Problem statement - All that is needed is the listing, given back exactly.

Top of Dataset content

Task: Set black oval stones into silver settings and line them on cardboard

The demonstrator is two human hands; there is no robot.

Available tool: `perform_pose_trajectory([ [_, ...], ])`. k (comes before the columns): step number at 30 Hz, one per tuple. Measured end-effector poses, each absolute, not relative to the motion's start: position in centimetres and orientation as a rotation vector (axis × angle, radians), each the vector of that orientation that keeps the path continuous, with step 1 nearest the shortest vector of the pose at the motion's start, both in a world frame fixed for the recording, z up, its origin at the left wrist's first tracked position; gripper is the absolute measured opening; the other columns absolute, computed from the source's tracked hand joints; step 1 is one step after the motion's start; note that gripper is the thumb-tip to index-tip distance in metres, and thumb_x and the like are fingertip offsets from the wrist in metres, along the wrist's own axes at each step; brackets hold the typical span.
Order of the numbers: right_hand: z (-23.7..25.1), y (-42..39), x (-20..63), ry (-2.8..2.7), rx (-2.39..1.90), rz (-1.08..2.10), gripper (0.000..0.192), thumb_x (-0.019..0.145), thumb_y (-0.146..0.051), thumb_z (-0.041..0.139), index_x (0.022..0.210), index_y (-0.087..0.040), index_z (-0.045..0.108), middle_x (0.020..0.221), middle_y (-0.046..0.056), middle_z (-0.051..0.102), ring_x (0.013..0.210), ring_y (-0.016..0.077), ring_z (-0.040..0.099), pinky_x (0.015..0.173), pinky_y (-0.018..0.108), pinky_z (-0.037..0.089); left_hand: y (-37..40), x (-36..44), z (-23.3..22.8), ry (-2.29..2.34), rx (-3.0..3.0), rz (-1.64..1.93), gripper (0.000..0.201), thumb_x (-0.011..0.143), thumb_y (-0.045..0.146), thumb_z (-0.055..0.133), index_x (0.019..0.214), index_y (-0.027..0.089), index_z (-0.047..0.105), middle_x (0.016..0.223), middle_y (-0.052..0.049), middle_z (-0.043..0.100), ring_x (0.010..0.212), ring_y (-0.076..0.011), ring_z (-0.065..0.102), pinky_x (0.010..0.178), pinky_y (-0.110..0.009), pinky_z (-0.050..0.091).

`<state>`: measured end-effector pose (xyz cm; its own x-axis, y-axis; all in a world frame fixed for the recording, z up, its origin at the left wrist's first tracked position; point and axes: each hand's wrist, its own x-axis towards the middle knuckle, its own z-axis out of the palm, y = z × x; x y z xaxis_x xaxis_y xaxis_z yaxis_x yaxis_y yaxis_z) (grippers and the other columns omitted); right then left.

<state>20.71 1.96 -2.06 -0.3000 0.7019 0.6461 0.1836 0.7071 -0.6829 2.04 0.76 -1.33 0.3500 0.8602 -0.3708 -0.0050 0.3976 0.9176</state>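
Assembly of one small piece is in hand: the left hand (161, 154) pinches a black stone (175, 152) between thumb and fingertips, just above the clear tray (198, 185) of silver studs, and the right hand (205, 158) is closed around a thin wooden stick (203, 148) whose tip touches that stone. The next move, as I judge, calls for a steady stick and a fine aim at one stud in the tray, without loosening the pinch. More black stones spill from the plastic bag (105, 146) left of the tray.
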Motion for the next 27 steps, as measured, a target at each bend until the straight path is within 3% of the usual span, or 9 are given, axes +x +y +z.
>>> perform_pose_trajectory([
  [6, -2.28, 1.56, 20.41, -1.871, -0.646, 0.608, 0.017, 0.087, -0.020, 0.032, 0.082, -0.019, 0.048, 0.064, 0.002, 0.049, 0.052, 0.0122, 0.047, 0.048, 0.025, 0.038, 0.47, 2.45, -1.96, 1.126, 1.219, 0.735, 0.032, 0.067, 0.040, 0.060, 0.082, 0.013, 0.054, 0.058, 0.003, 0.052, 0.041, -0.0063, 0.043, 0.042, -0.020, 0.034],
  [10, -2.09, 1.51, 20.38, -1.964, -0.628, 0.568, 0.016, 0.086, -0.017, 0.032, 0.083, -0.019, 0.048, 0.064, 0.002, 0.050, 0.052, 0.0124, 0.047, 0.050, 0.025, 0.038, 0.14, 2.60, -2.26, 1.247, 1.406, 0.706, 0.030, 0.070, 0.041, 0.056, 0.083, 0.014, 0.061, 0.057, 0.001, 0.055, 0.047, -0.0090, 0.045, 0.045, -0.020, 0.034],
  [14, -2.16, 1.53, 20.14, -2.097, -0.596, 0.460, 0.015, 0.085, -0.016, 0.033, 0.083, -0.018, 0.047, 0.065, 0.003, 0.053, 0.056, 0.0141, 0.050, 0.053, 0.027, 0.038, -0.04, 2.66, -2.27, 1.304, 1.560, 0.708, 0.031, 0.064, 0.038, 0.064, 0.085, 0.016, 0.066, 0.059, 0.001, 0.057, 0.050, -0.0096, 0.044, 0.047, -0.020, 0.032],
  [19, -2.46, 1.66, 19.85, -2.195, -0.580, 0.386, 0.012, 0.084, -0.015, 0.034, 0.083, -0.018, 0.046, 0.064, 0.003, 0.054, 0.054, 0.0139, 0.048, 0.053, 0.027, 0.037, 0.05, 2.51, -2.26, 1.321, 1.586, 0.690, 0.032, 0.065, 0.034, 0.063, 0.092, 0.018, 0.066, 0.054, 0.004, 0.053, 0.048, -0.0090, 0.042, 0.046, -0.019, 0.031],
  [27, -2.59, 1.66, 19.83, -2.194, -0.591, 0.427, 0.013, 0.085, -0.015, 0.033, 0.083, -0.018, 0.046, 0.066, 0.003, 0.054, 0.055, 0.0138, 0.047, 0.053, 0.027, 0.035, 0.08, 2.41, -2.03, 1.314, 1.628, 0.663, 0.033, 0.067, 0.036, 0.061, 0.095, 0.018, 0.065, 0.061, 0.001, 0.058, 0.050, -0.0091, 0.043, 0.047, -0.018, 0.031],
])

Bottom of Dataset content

Written response -
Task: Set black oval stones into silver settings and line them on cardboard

The demonstrator is two human hands; there is no robot.

Available tool: `perform_pose_trajectory([ [_, ...], ])`. k (comes before the columns): step number at 30 Hz, one per tuple. Measured end-effector poses, each absolute, not relative to the motion's start: position in centimetres and orientation as a rotation vector (axis × angle, radians), each the vector of that orientation that keeps the path continuous, with step 1 nearest the shortest vector of the pose at the motion's start, both in a world frame fixed for the recording, z up, its origin at the left wrist's first tracked position; gripper is the absolute measured opening; the other columns absolute, computed from the source's tracked hand joints; step 1 is one step after the motion's start; note that gripper is the thumb-tip to index-tip distance in metres, and thumb_x and the like are fingertip offsets from the wrist in metres, along the wrist's own axes at each step; brackets hold the typical span.
Order of the numbers: right_hand: z (-23.7..25.1), y (-42..39), x (-20..63), ry (-2.8..2.7), rx (-2.39..1.90), rz (-1.08..2.10), gripper (0.000..0.192), thumb_x (-0.019..0.145), thumb_y (-0.146..0.051), thumb_z (-0.041..0.139), index_x (0.022..0.210), index_y (-0.087..0.040), index_z (-0.045..0.108), middle_x (0.020..0.221), middle_y (-0.046..0.056), middle_z (-0.051..0.102), ring_x (0.013..0.210), ring_y (-0.016..0.077), ring_z (-0.040..0.099), pinky_x (0.015..0.173), pinky_y (-0.018..0.108), pinky_z (-0.037..0.089); left_hand: y (-37..40), x (-36..44), z (-23.3..22.8), ry (-2.29..2.34), rx (-3.0..3.0), rz (-1.64..1.93), gripper (0.000..0.201), thumb_x (-0.011..0.143), thumb_y (-0.045..0.146), thumb_z (-0.055..0.133), index_x (0.019..0.214), index_y (-0.027..0.089), index_z (-0.047..0.105), middle_x (0.016..0.223), middle_y (-0.052..0.049), middle_z (-0.043..0.100), ring_x (0.010..0.212), ring_y (-0.076..0.011), ring_z (-0.065..0.102), pinky_x (0.010..0.178), pinky_y (-0.110..0.009), pinky_z (-0.050..0.091).

`<state>`: measured end-effector pose (xyz cm; its own x-axis, y-axis; all in a world frame fixed for the recording, z up, its origin at the left wrist's first tracked position; point and axes: each hand's wrist, its own x-axis towards the middle knuckle, its own z-axis out of the palm, y = z × x; x y z xaxis_x xaxis_y xaxis_z yaxis_x yaxis_y yaxis_z) (grippers and the other columns omitted); right then left.

<state>20.71 1.96 -2.06 -0.3000 0.7019 0.6461 0.1836 0.7071 -0.6829 2.04 0.76 -1.33 0.3500 0.8602 -0.3708 -0.0050 0.3976 0.9176</state>
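Assembly of one small piece is in hand: the left hand (161, 154) pinches a black stone (175, 152) between thumb and fingertips, just above the clear tray (198, 185) of silver studs, and the right hand (205, 158) is closed around a thin wooden stick (203, 148) whose tip touches that stone. The next move, as I judge, calls for a steady stick and a fine aim at one stud in the tray, without loosening the pinch. More black stones spill from the plastic bag (105, 146) left of the tray.
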Motion for the next 27 steps, as measured, a target at each bend until the straight path is within 3% of the usual span, or 9 are given, axes +x +y +z.
>>> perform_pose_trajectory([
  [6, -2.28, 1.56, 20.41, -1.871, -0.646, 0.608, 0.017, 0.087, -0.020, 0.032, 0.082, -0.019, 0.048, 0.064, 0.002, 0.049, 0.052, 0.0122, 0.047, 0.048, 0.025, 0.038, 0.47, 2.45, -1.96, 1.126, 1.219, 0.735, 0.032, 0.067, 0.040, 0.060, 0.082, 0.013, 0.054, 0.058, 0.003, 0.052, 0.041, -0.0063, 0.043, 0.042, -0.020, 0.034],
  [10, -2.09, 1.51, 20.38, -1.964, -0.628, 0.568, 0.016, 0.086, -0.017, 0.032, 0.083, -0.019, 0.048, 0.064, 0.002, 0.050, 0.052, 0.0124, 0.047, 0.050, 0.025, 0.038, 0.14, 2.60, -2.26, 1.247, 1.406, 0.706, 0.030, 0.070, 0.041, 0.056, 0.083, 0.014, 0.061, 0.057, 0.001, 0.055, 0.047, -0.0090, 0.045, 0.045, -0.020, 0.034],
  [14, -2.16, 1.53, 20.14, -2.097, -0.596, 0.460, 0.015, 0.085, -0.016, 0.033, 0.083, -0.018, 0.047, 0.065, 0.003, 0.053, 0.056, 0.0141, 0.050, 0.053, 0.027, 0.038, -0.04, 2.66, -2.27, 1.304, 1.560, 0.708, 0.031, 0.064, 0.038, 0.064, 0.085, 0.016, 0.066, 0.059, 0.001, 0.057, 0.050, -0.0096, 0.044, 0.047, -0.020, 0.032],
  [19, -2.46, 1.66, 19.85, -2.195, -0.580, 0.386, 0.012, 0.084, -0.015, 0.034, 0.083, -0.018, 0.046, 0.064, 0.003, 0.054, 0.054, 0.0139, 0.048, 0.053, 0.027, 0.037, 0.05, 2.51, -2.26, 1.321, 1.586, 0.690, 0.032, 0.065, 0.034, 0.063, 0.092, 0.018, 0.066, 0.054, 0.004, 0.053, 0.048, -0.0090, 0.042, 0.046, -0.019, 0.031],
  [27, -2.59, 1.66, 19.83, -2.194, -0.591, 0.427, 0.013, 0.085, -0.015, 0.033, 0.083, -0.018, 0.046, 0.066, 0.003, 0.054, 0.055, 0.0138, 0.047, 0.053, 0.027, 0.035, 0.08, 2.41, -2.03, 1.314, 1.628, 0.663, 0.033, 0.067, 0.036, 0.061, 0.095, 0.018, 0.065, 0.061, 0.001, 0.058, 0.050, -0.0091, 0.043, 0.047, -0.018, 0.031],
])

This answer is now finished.